Question

I am working on a game in Construct2 at the moment. It is a HTML5 Javascript Engine. I probably implement clay.io inside it.

My question however is about "Rooms" Clay.io also helps with Rooms. However I am not sure If I will take that offer. https://clay.io/docs/rooms

So when I want to limit the users per game to 10 for example. Would I then need to run two servers?

The socket.io server recives and returns data.. But would two games running with each 10 people not confuse the servers data? When person A on server A shoots some1, that this information could somehow end up on Person B on server B? Or do the assigned ID's prevent this somehow?

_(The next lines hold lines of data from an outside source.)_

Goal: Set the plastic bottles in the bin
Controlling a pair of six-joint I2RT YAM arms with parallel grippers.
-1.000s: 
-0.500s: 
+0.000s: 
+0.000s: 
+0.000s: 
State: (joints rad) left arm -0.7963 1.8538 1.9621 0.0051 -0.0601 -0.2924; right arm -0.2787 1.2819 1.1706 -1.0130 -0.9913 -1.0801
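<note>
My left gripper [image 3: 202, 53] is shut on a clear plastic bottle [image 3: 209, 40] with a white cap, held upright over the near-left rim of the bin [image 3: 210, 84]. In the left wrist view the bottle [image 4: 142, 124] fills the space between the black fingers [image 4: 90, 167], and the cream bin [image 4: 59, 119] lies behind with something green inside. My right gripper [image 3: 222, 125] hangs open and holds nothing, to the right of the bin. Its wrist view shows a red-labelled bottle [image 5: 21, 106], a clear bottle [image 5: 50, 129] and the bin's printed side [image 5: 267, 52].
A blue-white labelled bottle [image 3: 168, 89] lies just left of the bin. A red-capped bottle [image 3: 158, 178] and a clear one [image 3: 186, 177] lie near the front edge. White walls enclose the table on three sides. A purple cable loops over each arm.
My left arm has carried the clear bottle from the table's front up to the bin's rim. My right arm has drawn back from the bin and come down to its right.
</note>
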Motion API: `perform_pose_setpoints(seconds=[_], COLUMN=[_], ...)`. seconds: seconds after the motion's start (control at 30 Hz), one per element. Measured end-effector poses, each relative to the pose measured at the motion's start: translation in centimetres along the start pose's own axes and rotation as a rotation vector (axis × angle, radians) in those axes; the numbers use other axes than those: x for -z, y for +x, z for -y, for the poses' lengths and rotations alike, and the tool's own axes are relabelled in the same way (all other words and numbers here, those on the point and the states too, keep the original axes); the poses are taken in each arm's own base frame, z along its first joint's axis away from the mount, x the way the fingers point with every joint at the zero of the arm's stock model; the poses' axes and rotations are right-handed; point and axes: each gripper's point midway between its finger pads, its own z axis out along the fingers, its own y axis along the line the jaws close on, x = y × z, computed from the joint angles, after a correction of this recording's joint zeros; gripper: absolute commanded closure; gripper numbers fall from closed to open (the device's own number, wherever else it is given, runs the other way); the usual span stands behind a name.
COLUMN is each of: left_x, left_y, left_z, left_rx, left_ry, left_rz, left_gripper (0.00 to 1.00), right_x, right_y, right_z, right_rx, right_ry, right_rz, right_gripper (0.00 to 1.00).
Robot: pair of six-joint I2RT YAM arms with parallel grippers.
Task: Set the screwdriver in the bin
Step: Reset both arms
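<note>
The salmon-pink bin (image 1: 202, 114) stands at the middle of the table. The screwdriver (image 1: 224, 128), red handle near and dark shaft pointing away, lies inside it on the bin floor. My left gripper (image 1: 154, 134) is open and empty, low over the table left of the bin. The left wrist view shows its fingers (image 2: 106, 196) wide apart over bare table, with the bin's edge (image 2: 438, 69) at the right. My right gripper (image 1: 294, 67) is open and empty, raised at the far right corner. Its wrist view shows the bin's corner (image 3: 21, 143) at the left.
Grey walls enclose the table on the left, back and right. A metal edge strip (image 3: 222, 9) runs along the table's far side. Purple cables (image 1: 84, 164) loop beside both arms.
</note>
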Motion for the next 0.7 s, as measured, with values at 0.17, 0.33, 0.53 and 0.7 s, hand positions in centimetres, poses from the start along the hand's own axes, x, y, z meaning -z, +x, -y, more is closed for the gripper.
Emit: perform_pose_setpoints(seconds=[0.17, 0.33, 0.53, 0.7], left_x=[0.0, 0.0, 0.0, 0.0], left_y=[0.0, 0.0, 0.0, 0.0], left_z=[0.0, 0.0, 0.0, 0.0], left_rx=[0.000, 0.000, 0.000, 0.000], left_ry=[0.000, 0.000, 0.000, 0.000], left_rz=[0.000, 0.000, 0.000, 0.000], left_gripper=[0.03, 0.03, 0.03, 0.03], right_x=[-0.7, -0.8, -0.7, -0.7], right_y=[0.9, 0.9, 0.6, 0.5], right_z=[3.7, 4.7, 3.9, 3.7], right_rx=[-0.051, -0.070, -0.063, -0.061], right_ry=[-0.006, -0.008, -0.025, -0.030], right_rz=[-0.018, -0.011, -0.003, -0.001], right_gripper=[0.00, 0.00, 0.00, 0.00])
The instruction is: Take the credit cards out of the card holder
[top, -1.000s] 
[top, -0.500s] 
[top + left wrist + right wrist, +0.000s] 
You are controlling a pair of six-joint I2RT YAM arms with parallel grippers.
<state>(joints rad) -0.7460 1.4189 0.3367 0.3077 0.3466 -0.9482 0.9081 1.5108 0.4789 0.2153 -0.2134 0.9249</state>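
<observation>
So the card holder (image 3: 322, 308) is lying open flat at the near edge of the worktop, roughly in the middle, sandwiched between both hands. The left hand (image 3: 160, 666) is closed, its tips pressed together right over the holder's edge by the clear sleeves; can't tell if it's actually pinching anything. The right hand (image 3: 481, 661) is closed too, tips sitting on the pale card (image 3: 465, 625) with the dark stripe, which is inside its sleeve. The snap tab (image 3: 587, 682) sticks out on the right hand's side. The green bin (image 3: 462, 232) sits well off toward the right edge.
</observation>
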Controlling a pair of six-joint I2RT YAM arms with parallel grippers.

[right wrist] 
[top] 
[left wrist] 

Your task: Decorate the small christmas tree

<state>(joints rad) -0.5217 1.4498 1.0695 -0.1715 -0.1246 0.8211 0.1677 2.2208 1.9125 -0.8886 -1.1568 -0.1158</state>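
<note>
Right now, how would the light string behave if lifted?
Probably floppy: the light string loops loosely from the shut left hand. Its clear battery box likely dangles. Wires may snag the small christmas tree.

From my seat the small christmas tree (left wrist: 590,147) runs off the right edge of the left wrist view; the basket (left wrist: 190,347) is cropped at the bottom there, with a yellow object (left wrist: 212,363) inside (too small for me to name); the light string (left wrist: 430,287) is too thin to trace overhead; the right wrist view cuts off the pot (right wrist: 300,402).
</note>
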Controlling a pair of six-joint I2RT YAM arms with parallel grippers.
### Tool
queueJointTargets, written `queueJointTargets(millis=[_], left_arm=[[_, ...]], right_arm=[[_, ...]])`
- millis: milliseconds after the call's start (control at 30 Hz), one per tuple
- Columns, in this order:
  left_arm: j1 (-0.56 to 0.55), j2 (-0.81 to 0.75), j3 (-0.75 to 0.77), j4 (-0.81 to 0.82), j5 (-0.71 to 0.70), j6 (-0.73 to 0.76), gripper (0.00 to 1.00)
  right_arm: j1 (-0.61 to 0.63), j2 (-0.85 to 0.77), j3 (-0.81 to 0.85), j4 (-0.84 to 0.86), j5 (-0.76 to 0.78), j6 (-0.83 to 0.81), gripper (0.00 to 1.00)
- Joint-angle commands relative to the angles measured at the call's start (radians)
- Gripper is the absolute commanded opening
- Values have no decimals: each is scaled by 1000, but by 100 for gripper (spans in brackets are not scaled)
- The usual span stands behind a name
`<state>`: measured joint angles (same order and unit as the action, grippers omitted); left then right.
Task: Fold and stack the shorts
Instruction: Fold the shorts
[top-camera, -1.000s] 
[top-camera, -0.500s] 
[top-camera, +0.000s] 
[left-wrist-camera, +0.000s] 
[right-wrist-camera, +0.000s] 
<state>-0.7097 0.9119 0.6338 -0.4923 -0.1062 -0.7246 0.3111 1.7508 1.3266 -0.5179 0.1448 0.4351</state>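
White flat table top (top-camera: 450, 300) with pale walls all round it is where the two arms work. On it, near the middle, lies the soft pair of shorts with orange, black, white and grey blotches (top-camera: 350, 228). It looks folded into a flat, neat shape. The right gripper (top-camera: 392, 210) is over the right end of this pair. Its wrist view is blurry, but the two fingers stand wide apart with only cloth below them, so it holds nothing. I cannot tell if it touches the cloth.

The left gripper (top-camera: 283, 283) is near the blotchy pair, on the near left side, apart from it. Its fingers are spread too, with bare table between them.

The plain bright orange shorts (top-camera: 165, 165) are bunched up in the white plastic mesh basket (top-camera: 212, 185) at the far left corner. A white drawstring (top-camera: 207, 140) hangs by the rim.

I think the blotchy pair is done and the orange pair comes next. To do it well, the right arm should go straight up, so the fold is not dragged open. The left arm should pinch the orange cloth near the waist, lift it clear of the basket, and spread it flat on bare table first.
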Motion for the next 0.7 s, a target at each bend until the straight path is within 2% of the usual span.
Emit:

Here is the Example Server that I want to upgrade for my needs:

   var entities = [], count = 0;
    var io = require("socket.io").listen(8099);

    var INITIAL_X = 5;
    var INITIAL_Y = 5;
    var INITIAL_VEL_X = 0;
    var INITIAL_VEL_Y = 0;

    io.set('log level', 1);
    io.sockets.on("connection", function (socket) {
        var myNumber = count++;
        //assign number    
        var mySelf = entities[myNumber] = [myNumber, INITIAL_X, INITIAL_Y, INITIAL_VEL_X, INITIAL_VEL_Y];

        //Send the initial position and ID to connecting player
    console.log(myNumber + ' sent: ' + 'I,' + mySelf[0] + ',' + mySelf[1] + ',' + mySelf[2]);
        socket.send('I,' + mySelf[0] + ',' + mySelf[1] + ',' + mySelf[2]);
        //Send to conencting client the current state of all the other players
        for (var entity_idx = 0; entity_idx < entities.length; entity_idx++) { 
//send initial update  
            if (entity_idx != myNumber) {
                entity = entities[entity_idx];
                if (typeof (entity) != "undefined" && entity != null) {

                console.log(myNumber + ' sent: C for ' + entity_idx);
                socket.send('C,' + entity[0] + ',' + entity[1] + ',' + entity[2]); 
//send the client that just connected the position of all the other clients 
            }
        }
    }
    //create new entity in all clients    
    socket.broadcast.emit("message",
        'C,' + mySelf[0] + ',' + mySelf[1] + ',' + mySelf[2]);
    socket.on("message", function (data) {

        //if (myNumber == 0)
        //    console.log(myNumber + ' sent: ' +data);
        var new_data = data.split(',');
        if (new_data[0] == 'UM') {
            mySelf[1] = new_data[1];
            mySelf[2] = new_data[2];
            mySelf[3] = new_data[3];
            mySelf[4] = new_data[4];
            //Update all the other clients about my update
            socket.broadcast.emit("message",
            'UM,' + mySelf[0] + ',' + mySelf[1] + ',' + mySelf[2] + ',' + mySelf[3] + ',' + mySelf[4]);
        }
        else if (new_data[0] == 'S') { // a s message
            var shoot_info = [];
            shoot_info[0] = new_data[1]; //ini x
            shoot_info[1] = new_data[2]; //ini y

            shoot_info[2] = new_data[3]; //degrees

            //Update all the other clients about my update
            socket.broadcast.emit("message",
            'S,' + mySelf[0] + ',' + shoot_info[0] + ',' + shoot_info[1] + ',' + shoot_info[2]);
        }
    });

});
Was it helpful?

Solution

Socket.io has rooms that you can limit the broadcasts to, see: https://github.com/LearnBoost/socket.io/wiki/Rooms

Then rather than use socket.broadcast.emit you would use io.sockets.in('roomname').emit

A good way to mesh this with Clay.io is to have the room name be the room.id (in the Construct 2 plugin that's the RoomId expression). When the Clay.io room fills up (in C2 there's a condition for that), create the Socket.io room using that unique ID and put the players who "Rooms Filled" was just called for in that room.